***** Given records *****

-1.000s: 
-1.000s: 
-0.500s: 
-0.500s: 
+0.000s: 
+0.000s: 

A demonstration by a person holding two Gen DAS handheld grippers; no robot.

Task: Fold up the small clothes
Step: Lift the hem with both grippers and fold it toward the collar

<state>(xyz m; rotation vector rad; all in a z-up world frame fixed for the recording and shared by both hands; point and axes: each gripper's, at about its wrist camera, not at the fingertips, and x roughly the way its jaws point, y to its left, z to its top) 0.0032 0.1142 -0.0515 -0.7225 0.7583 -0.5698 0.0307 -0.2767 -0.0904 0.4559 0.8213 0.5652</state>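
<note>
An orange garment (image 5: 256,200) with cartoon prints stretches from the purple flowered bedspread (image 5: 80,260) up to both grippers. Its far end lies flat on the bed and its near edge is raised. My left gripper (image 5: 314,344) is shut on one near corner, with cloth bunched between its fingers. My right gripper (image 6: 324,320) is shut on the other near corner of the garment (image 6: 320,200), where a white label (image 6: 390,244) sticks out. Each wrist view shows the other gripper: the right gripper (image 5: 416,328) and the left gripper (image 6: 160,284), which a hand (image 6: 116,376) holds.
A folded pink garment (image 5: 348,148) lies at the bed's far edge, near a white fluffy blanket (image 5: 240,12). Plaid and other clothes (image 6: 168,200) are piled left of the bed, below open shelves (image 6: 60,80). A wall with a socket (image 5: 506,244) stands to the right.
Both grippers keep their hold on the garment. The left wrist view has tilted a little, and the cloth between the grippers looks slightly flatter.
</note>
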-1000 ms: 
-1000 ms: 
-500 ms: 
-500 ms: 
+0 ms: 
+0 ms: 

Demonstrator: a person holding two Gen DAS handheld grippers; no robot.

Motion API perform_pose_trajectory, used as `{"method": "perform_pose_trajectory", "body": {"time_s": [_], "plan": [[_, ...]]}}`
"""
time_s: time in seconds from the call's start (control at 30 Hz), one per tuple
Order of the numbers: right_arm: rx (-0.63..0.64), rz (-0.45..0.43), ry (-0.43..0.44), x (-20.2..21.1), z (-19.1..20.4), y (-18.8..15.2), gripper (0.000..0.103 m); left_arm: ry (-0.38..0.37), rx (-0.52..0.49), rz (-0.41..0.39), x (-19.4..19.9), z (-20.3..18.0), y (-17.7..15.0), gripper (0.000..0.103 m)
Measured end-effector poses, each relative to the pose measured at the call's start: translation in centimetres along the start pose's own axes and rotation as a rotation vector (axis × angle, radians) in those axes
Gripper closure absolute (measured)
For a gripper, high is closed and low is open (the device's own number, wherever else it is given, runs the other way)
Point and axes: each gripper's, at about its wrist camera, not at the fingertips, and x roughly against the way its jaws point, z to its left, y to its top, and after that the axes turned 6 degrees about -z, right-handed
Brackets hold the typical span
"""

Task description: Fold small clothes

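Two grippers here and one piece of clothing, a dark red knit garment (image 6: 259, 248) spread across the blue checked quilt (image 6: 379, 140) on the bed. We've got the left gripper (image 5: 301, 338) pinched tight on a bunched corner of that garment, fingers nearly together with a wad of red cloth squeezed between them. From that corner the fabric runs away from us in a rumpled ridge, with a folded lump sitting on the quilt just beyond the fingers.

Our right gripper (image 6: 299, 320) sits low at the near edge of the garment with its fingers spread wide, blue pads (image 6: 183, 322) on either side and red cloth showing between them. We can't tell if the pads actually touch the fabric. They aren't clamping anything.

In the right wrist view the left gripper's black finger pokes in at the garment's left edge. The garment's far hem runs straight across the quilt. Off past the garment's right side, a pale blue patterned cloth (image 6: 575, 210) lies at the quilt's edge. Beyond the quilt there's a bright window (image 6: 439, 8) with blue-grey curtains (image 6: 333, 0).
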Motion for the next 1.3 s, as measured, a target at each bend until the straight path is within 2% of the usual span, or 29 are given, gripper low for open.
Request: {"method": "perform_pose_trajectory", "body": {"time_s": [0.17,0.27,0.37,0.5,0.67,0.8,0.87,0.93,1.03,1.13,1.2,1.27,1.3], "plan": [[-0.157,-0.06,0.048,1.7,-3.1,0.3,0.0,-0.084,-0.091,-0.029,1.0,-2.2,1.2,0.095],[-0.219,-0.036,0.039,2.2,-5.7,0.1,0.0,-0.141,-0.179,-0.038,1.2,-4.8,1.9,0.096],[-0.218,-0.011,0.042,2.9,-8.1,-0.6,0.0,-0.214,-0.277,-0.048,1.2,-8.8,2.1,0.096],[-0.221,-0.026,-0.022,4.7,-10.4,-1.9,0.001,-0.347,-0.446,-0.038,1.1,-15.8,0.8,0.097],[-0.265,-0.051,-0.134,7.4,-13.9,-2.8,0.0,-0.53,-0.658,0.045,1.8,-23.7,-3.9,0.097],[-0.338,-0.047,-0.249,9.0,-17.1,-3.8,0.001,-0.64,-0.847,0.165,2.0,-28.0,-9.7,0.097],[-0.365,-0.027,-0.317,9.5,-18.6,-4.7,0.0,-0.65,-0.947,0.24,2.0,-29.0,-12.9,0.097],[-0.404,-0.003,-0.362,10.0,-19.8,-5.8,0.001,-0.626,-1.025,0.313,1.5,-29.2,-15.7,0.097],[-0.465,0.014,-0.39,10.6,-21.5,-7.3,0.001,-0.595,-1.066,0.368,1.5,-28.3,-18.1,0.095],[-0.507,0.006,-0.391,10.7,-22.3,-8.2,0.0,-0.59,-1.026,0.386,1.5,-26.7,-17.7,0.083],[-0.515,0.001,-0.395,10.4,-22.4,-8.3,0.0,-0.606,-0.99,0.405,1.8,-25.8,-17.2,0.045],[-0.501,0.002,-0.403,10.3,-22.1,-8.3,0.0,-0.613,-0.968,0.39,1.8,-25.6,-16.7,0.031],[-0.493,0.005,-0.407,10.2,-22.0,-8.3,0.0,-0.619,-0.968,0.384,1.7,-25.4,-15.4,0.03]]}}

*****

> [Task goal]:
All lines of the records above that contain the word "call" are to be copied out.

> [Final answer]:
time_s: time in seconds from the call's start (control at 30 Hz), one per tuple
Measured end-effector poses, each relative to the pose measured at the call's start: translation in centimetres along the start pose's own axes and rotation as a rotation vector (axis × angle, radians) in those axes

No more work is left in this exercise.